Kallos, who helped co-found ERFA, said the group is made up of more than 2,000 people across 45 buildings in the area. The Council member said the rezoning effort is spurred by the fact that construction in his district is rampant and residents are seeing very little affordable housing created in the area.
“You can literally walk anywhere in my district and see one construction site from another construction site,” said Kallos, who told TRD that he wanted to step in to prevent “another 432 Park Avenue” from towering over the city. “People in my district are getting development fatigue.”
Race against time
During a July 2016 hearing, an attorney for Gamma commented on the pressing need to move forward with the property’s auction. He cited the rezoning initiative, saying that Gamma would need to demolish the existing apartment buildings on the site and lay a foundation with specific building plans if the project was to escape any zoning changes.
“Time really is becoming — I don’t want to use ‘the enemy,’ but it’s a very adverse factor,” said Adam Rogoff of Kramer Levin Naftalis & Frankel, according to the hearing transcript. “People pay more money, one hopes, to live higher up. And if the community is successful in rezoning, then it means the building can’t be built as was intended and designed.”

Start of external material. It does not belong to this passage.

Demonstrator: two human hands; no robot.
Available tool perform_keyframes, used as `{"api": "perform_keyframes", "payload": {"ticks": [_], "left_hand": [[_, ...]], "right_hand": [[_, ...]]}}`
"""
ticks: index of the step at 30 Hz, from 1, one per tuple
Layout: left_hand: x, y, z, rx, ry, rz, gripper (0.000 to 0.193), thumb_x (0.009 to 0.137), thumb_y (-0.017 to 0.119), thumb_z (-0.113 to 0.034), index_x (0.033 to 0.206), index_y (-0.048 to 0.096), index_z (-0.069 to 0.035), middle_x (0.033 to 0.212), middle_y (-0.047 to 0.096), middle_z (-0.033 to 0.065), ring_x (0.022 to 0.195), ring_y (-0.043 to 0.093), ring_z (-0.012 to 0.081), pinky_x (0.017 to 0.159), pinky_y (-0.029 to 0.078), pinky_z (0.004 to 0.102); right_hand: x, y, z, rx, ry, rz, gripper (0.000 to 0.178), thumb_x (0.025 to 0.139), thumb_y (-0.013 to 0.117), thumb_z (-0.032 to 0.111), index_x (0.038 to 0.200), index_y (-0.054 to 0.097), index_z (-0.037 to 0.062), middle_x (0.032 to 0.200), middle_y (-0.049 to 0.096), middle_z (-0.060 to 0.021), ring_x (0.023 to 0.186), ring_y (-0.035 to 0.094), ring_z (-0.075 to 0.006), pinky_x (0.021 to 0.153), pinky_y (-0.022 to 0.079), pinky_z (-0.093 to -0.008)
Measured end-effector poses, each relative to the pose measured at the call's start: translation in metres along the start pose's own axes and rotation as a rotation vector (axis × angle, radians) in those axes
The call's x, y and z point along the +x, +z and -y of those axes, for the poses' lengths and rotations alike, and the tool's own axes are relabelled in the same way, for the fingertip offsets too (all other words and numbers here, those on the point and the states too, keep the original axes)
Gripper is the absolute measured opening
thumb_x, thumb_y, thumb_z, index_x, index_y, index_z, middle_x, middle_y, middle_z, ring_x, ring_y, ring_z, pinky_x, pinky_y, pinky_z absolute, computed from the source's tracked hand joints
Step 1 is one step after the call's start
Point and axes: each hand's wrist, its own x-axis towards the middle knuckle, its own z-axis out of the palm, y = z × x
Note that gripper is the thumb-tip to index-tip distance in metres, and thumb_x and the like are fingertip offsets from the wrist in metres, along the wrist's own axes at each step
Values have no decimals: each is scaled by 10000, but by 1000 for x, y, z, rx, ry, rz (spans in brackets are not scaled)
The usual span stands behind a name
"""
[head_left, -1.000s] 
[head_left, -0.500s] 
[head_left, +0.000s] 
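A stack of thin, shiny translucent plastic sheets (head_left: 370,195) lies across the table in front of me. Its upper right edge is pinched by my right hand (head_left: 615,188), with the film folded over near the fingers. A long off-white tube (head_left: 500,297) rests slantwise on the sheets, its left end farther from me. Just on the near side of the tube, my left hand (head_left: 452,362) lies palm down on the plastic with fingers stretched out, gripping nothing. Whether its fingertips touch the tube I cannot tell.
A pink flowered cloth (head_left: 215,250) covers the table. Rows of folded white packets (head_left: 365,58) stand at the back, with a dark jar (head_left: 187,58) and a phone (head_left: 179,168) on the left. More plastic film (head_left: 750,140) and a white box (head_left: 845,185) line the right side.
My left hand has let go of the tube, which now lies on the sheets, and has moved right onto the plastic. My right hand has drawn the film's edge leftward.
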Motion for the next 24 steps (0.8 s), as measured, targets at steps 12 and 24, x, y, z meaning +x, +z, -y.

A Cushman & Wakefield appraisal of the property in September 2015 found that it would be worth $1 billion once Beninati’s condo project was completed. Leading up to the bankruptcy auction, industry experts speculated that Gamma would pay up to $187 million for the development site. But the company ended up paying $89 million short of that for the site and the air rights.
“It’s a canary coughing in the coal mine solely for the development market,” David Schechtman of Meridian Capital Group, who co-brokered the sale to Gamma, told TRD at the time. “It’s the bellwether for high-end condo developments.”
Kalikow acknowledged that the softening luxury market is on the company’s radar but said he believes the uniqueness of having a waterfront tower on Manhattan’s East Side akin to those at the south end of Central Park will appeal to buyers. And though Gamma has limited experience with ground-up development, the firm has tapped Danish architect Thomas Juul-Hansen to design the tower and construction giant Lendlease to serve as its contractor. Still, Kalikow hasn’t completely ruled out the prospect of selling the development site.
“I’m a very practical commercial person,” he said. “The site’s not for sale. But if someone wants to pay a price that seems reasonable to us, I’m not going to say no. To me, everything is for sale at a price.”
Bob Knakal, chairman of New York investment sales at Cushman, said a ready-to-go foundation and approved design plans are major selling points for a development site. “It’s a huge plus,” Knakal said, noting that any new owners could close on the property and begin building immediately once that’s in place. “When you look at the cost of construction, the most uncertain part is the foundation. Once you start excavating, you don’t know what you’re going to find.”
Kalikow said that while he didn’t have an estimate for how much longer the foundation would take, his team is working fast and efficiently. Asked what Gamma would do if the rezoning were approved before the project’s foundation gets completed, he said that’s “not a contingency we’ve thought about at this point.”
Marcus & Millichap’s Anton pointed to that as another cause for concern. “If you are a developer, you want clarity, you want to know what the hell you can build,” he said. “If there’s the potential of the site being downzoned, how do you pay for it?”